The response must restate all of the data word for word.

• _Source data_
****************

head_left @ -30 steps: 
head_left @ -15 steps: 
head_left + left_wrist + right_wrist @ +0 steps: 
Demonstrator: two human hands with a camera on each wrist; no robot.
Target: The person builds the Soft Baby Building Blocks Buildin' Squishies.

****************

• _Exercise result_
head_left @ -30 steps: 
head_left @ -15 steps: 
head_left + left_wrist + right_wrist @ +0 steps: 
Demonstrator: two human hands with a camera on each wrist; no robot.
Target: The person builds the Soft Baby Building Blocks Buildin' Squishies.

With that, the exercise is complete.